[PATCH 1/2] audit: show user land backtrace as part of audit context messages

From: Daniel Walker <danielwa@cisco.com>
To: Paul Moore <paul@paul-moore.com>, Eric Paris <eparis@redhat.com>
Cc: Victor Kamensky <kamensky@cisco.com>,
	xe-linux-external@cisco.com, Ruslan Bilovol <rbilovol@cisco.com>,
	linux-audit@redhat.com, linux-kernel@vger.kernel.org
Subject: [PATCH 1/2] audit: show user land backtrace as part of audit context messages
Date: Tue,  2 Feb 2021 13:29:28 -0800	[thread overview]
Message-ID: <20210202212930.18845-1-danielwa@cisco.com> (raw)

From: Victor Kamensky <kamensky@cisco.com>

To efficiently find out where SELinux AVC denial is comming from
take backtrace of user land process and display it as type=UBACKTRACE
message that comes as audit context for SELinux AVC and other audit
messages.

By default UBACKTRACE context messages are off. Needs to be enabled
through audit AUDIT_FEATURE_UBACKTRACE_CONTEXT feature.
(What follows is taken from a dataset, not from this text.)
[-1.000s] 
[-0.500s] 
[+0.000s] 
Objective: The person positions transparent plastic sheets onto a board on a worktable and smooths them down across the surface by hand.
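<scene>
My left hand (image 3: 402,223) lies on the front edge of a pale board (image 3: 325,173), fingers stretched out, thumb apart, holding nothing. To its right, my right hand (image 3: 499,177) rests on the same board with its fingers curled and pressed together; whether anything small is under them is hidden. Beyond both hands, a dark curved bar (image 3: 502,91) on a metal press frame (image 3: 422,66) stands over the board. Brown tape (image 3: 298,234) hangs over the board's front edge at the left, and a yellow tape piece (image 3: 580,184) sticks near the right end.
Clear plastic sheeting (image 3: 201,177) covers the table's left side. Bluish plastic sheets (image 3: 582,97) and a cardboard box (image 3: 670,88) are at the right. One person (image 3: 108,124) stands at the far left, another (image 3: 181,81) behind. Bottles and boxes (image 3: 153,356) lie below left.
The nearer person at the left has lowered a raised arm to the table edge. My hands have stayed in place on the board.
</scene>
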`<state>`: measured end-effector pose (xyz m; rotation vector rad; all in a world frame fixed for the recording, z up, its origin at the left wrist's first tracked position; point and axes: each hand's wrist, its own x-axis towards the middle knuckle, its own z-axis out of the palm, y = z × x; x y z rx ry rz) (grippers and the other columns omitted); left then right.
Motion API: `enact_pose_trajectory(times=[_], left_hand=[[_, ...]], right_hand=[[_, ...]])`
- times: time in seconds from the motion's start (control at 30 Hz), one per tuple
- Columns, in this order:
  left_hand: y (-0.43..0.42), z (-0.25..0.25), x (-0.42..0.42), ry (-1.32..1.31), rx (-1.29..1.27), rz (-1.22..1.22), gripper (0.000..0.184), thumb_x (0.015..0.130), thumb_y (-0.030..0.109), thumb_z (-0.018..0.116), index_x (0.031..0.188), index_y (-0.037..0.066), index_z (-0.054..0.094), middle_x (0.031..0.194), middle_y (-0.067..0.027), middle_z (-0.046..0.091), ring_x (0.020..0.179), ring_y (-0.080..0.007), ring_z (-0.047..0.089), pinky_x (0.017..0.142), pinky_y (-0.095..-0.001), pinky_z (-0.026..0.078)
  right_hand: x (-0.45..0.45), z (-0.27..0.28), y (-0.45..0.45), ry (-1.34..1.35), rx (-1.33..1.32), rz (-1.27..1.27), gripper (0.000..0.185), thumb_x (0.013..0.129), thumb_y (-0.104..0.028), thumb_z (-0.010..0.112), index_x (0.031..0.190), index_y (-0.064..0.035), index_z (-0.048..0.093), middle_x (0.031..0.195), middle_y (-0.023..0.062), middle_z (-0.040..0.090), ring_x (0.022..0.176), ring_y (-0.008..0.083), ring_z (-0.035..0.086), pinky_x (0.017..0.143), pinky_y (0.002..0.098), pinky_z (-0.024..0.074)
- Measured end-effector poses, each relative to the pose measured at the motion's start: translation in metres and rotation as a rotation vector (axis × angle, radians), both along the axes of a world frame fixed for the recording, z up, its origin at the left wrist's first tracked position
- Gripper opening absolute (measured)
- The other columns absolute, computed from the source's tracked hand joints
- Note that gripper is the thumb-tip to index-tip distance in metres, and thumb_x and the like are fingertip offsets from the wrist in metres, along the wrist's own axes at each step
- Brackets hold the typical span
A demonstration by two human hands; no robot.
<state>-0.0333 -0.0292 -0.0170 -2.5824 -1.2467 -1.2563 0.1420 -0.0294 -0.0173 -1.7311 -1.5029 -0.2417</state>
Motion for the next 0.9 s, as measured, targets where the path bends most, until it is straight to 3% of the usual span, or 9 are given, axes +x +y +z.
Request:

Context UBACKTRACE message example:
type=UBACKTRACE msg=audit(1574205625.557:30): backtrace=libc-2.30.so+0xc99ab:dmesg.util-linux+0x1483:libc-2.30.so+0x1e35:dmesg.util-linux+0x1e5a

I.e because of ASLR instead of absolute user land addresses, name
of executable or library captured and followed by offset from text
segment vma. To decode backtrace entry: find executable or library
symbol file, find its text segment vma and add offset to it; run
'addr2line -f -e symbol_file resulting_address'.
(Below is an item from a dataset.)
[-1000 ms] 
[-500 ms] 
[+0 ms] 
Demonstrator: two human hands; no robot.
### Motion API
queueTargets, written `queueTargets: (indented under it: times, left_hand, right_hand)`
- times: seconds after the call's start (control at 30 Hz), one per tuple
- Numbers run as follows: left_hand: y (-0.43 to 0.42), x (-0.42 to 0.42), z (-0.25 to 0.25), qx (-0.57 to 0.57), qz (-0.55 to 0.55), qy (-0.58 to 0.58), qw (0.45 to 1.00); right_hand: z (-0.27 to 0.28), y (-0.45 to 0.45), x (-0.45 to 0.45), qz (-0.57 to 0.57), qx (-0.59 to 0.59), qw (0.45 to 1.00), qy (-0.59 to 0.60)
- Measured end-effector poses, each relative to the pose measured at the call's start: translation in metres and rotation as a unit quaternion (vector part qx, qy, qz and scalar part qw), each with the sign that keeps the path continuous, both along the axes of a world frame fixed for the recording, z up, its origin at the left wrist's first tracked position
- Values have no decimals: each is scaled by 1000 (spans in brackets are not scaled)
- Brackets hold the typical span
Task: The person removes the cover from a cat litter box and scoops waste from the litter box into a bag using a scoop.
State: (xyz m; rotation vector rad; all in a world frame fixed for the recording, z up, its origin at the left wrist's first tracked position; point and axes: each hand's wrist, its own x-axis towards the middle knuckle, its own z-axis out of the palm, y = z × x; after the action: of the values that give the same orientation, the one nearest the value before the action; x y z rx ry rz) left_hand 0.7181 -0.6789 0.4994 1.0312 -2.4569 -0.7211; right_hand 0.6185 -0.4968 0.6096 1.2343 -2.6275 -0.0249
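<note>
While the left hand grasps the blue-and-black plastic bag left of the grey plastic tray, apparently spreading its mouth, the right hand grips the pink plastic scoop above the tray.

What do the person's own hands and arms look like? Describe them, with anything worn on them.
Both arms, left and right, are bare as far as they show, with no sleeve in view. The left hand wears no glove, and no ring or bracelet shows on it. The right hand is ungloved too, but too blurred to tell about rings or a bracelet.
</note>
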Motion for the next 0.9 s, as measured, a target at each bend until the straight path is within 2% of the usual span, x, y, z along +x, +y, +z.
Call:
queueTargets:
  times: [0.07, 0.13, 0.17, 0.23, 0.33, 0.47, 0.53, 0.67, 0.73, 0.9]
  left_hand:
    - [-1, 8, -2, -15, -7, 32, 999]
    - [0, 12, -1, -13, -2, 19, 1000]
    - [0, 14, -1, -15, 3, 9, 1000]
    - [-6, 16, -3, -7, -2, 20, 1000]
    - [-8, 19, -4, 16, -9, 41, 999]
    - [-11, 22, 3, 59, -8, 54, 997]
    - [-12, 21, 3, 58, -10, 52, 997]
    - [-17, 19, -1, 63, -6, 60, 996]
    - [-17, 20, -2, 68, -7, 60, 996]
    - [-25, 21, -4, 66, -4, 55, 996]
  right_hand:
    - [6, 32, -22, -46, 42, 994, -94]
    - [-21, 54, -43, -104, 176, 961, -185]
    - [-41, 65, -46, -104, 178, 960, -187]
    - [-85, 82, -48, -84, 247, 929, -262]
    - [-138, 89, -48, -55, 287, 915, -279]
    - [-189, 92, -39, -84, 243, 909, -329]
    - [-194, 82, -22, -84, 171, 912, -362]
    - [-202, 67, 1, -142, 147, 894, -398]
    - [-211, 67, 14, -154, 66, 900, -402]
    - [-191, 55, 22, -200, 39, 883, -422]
Note feature depends on PERF_EVENTS, from perf subsystem it uses
perf_callchain_user function on architectures where it is implemented.
And it has the same capturing restriction as 'perf -g': user land code
must be compiled with -fno-omit-frame-pointer option, otherwise kernel
is not capable walk user land stack frames.

Cc: xe-linux-external@cisco.com
Signed-off-by: Victor Kamensky <kamensky@cisco.com>
Signed-off-by: Ruslan Bilovol <rbilovol@cisco.com>
Signed-off-by: Daniel Walker <danielwa@cisco.com>
---
 include/uapi/linux/audit.h |  6 ++-
 init/Kconfig               | 13 ++++++
 kernel/audit.c             |  3 +-
 kernel/auditsc.c           | 93 ++++++++++++++++++++++++++++++++++++++
 4 files changed, 112 insertions(+), 3 deletions(-)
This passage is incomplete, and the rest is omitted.